Ethnic cleansing fears as 250 people massacred in Democratic Republic of Congo

Unrest: Traffic on the Kasai river has been slowed amid instability in the region
JUNIOR D. KANNAH/AFP/Getty Images
Sebastian Mann4 August 2017

More than 250 people including 62 children have been massacred in the Democratic Republic of Congo amid fears of ethnic cleansing.

UN human rights investigators say survivors speak of hearing “the screams of people being burned alive” as militia groups sweep across the country.

The UN said the killers were backed by Congolese security officials. Human rights chief Zeid Ra'ad al-Hussein urged Congo's government to "act now to prevent such violence from tipping into wider ethnic cleansing."

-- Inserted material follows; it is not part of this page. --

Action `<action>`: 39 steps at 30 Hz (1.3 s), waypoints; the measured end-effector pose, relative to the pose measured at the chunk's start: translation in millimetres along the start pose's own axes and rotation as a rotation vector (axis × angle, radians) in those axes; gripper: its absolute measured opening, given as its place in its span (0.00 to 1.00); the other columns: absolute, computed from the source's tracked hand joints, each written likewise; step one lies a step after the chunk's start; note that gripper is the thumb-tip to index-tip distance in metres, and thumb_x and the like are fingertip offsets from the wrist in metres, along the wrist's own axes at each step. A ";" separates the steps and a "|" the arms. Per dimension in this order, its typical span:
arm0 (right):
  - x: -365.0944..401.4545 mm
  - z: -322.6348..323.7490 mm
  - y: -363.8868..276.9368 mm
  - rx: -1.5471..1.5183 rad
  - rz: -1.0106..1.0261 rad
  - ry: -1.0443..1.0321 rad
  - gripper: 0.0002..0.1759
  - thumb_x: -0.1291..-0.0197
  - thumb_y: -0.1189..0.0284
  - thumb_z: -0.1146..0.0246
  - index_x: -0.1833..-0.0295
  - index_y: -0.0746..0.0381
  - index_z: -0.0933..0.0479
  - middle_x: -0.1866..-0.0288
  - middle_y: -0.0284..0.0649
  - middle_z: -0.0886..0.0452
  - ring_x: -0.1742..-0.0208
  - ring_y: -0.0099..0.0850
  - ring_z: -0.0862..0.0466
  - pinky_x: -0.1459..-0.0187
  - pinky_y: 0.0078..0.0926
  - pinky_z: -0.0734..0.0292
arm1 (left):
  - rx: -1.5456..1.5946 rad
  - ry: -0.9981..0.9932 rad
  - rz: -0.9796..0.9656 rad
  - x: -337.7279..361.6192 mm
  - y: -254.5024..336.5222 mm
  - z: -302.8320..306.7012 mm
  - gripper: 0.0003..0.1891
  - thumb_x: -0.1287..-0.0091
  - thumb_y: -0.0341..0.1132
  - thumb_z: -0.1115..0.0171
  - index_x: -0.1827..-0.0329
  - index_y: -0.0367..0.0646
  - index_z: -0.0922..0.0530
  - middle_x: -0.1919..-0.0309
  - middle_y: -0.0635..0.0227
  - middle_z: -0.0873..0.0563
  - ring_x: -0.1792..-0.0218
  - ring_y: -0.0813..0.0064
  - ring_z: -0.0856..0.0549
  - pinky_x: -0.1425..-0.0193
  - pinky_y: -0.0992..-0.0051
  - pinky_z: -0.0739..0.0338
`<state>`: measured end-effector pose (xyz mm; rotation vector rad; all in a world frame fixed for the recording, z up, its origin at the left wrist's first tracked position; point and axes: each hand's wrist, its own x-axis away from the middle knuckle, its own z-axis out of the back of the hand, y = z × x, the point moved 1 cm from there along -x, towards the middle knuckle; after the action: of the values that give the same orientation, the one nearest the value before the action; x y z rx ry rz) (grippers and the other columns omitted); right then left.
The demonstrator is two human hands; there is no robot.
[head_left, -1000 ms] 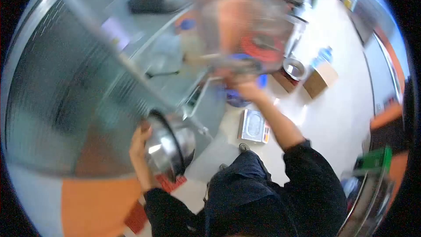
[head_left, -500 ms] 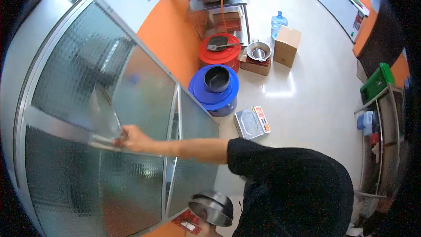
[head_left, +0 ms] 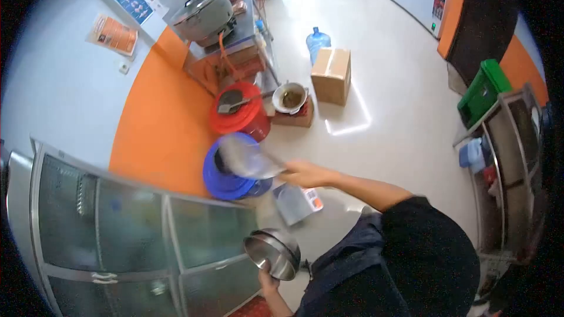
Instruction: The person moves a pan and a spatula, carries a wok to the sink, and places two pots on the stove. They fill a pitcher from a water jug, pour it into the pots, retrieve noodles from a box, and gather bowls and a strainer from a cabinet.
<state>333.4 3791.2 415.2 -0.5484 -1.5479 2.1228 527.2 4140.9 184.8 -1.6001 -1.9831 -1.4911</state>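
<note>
The cabinet [head_left: 117,229] with frosted glass doors fills the lower left. Just right of it, low in the view and close to the body, the left hand [head_left: 266,280] has its grip clamped on the lower rim of a steel bowl [head_left: 273,252]. The bowl is tilted on edge, with its open side facing the cabinet.

Above the bowl stands a blue tub [head_left: 226,183] on the floor [head_left: 399,117], with a red tub [head_left: 241,120] touching it on the far side.

The right hand [head_left: 305,173] is stretched out from the body, its grip closed on the near end of a pale metal piece [head_left: 247,157]. The piece is too blurred to tell its exact shape. Its long axis runs leftward from the grip and slightly up, so its broad end hangs over the blue tub's mouth, and whether it touches the tub cannot be told. The right hand is the one nearer both tubs. The left hand and bowl sit well apart from them, toward the body.

A scale [head_left: 296,202] lies on the floor under the right wrist. Farther off are a pot [head_left: 291,98] and a box [head_left: 331,74].
</note>
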 end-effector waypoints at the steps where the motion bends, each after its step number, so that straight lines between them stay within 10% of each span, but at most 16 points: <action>1: 37.6 42.0 42.8 -0.063 -0.141 0.224 0.17 0.38 0.61 0.47 0.68 0.65 0.26 0.81 0.31 0.33 0.78 0.22 0.33 0.76 0.26 0.36 | -0.084 0.037 -0.014 -12.1 -14.8 -43.4 0.20 0.34 0.35 0.45 0.42 0.34 0.33 0.49 0.58 0.23 0.50 0.59 0.22 0.48 0.59 0.24; 9: 227.0 223.6 193.3 -0.695 -0.637 0.973 0.12 0.39 0.63 0.47 0.70 0.60 0.33 0.85 0.31 0.33 0.88 0.19 0.37 0.87 0.16 0.47 | -0.280 -0.066 0.148 -134.5 -99.8 -350.7 0.21 0.35 0.35 0.43 0.42 0.36 0.33 0.50 0.58 0.22 0.52 0.61 0.20 0.49 0.62 0.23; 16: 247.5 346.3 309.6 -0.766 -0.572 1.077 0.13 0.33 0.61 0.50 0.64 0.61 0.35 0.86 0.33 0.34 0.89 0.20 0.37 0.87 0.17 0.40 | -0.387 -0.293 0.235 -295.3 -171.7 -584.1 0.19 0.34 0.33 0.45 0.45 0.31 0.32 0.53 0.55 0.21 0.56 0.61 0.18 0.50 0.63 0.22; 18: 224.3 395.7 334.2 -0.838 -0.484 1.445 0.14 0.33 0.61 0.50 0.60 0.62 0.37 0.86 0.32 0.36 0.91 0.22 0.39 0.88 0.21 0.38 | -0.410 -0.349 0.175 -312.4 -184.9 -673.5 0.19 0.34 0.33 0.45 0.46 0.27 0.33 0.53 0.53 0.22 0.57 0.61 0.18 0.51 0.64 0.21; 25: 133.7 630.1 332.1 -0.879 -0.476 1.292 0.11 0.34 0.63 0.48 0.62 0.60 0.34 0.86 0.31 0.38 0.91 0.22 0.39 0.88 0.22 0.37 | -0.431 -0.366 0.285 -443.2 -237.4 -932.0 0.16 0.34 0.33 0.44 0.52 0.25 0.29 0.61 0.54 0.19 0.63 0.65 0.17 0.58 0.66 0.21; 33: 52.5 877.9 505.7 -0.423 -0.502 1.224 0.13 0.38 0.67 0.41 0.72 0.58 0.35 0.86 0.30 0.36 0.92 0.19 0.40 0.90 0.19 0.45 | -0.422 -0.357 0.301 -594.4 -309.6 -1144.0 0.21 0.33 0.40 0.45 0.50 0.26 0.29 0.59 0.55 0.19 0.63 0.68 0.17 0.58 0.70 0.22; 39: -105.1 1134.5 470.1 -0.452 -0.654 0.877 0.15 0.40 0.66 0.38 0.73 0.57 0.38 0.84 0.29 0.34 0.92 0.16 0.42 0.91 0.17 0.49 | -0.505 -0.236 -0.124 -609.7 -311.4 -1303.7 0.21 0.34 0.36 0.44 0.44 0.28 0.30 0.52 0.55 0.21 0.53 0.67 0.22 0.49 0.68 0.28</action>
<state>-276.8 2726.6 300.1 -0.8259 -1.3774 0.8465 -26.0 2776.7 220.5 -1.9501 -1.9541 -2.0649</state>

The investigators based their new report on interviews in June of 96 people who fled Congo's Kasai province into neighboring Angola over the three previous months.

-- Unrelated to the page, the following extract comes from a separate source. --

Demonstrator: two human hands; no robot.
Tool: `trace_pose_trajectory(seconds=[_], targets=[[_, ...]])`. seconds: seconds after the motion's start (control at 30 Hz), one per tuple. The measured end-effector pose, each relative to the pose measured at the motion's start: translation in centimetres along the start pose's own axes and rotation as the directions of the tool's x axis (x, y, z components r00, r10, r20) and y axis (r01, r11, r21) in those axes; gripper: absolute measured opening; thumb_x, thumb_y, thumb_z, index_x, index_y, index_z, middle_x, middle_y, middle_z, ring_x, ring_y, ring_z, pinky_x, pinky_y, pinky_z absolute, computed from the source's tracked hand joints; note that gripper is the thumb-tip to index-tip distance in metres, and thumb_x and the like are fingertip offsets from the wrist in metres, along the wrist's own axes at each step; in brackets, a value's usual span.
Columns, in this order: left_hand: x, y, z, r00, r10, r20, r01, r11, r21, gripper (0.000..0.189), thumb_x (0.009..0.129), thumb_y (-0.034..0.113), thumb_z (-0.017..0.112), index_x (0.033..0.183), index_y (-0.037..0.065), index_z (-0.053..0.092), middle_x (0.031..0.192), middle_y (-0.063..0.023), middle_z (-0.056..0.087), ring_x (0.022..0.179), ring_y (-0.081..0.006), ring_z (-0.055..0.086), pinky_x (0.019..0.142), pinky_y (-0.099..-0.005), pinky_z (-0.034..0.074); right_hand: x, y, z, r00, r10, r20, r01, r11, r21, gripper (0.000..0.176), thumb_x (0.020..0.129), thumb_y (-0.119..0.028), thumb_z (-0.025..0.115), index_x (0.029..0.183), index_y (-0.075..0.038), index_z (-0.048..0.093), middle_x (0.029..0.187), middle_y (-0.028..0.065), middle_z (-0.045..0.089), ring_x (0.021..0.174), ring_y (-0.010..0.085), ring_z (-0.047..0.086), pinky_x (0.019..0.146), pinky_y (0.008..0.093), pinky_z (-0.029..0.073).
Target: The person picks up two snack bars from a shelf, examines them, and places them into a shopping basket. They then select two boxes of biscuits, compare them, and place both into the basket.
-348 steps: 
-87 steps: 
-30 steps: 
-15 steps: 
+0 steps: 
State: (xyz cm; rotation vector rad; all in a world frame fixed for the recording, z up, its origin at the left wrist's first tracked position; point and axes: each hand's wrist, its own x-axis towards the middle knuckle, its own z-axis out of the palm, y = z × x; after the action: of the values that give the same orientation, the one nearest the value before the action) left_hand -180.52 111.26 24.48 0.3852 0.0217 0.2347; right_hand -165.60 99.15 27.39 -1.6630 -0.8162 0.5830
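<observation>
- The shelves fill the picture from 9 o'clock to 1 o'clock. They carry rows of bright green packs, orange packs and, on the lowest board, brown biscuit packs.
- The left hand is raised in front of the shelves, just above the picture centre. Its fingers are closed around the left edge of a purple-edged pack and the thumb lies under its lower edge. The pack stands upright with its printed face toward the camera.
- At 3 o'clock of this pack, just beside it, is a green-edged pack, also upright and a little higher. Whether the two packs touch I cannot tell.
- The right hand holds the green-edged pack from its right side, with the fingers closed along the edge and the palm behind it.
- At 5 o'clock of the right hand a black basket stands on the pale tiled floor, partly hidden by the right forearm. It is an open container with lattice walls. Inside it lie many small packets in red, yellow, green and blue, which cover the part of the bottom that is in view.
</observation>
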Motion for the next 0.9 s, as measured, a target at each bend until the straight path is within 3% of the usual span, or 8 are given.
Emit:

Photos showed survivors with dismembered limbs and deep scars. In a statement, the U.N. human rights chief described accounts of "the screams of people being burned alive" and others who were "cut down."

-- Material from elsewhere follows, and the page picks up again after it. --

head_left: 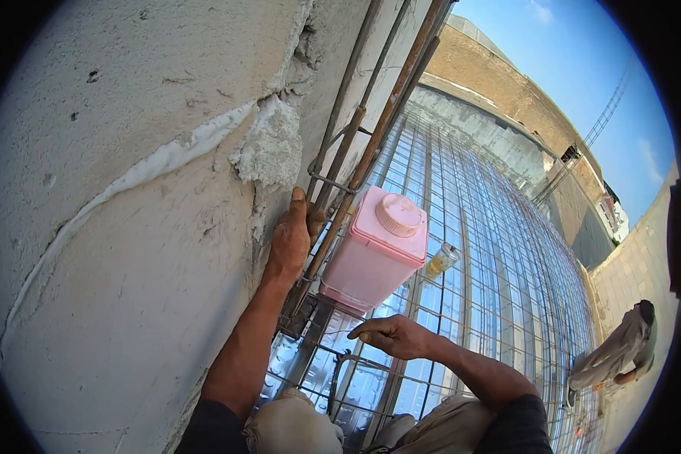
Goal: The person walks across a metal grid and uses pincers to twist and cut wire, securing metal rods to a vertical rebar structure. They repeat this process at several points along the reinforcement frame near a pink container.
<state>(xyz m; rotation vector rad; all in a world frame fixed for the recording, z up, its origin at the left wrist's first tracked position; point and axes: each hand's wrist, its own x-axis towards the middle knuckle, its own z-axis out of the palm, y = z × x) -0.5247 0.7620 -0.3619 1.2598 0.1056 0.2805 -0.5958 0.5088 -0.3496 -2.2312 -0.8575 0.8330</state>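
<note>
My left hand (293, 236) is closed around the upright steel bars (340, 163) beside the plastered wall (144, 250). Wire ties cross those bars just above it. Lower down, my right hand (392, 336) pinches a thin wire (339, 331) whose end points left, over the rebar grid. Between and beyond both hands stands a pink plastic container (378, 253) with a round lid. A small clear bottle (443, 259) with yellowish contents is to its right.
A rebar mesh (499, 250) over shiny metal sheeting stretches into the distance. Another person (617, 352) bends over at the far right. Low walls (499, 144) edge the area. My knees are at the bottom.
</note>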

The report provides a snapshot of the violence that erupted in the once-calm region a year ago. The U.N. has estimated the existence of 80 mass graves there. At least 1.3 million people have been internally displaced, and at least 40,000 have fled to Angola.

Violence in the Kasai region by the Kamwina Nsapu militia began last August with the killing of a regional tribal leader who had defied the government of President Joseph Kabila. Access for U.N. investigators to the region has been difficult, and security concerns skyrocketed after the murder of two U.N. experts in the Kasais in March.

Based on the accounts from people who fled between March and June, the new report counted 251 killings, attributing 150 of them to the Bana Mura and another 79 to the Kamwina Nsapu. Government forces were blamed for another 22.

The Catholic church has estimated more than 3,300 people have died in the fighting. The U.N. human rights office, which follows a strict methodology, has estimated the total death toll at over 500.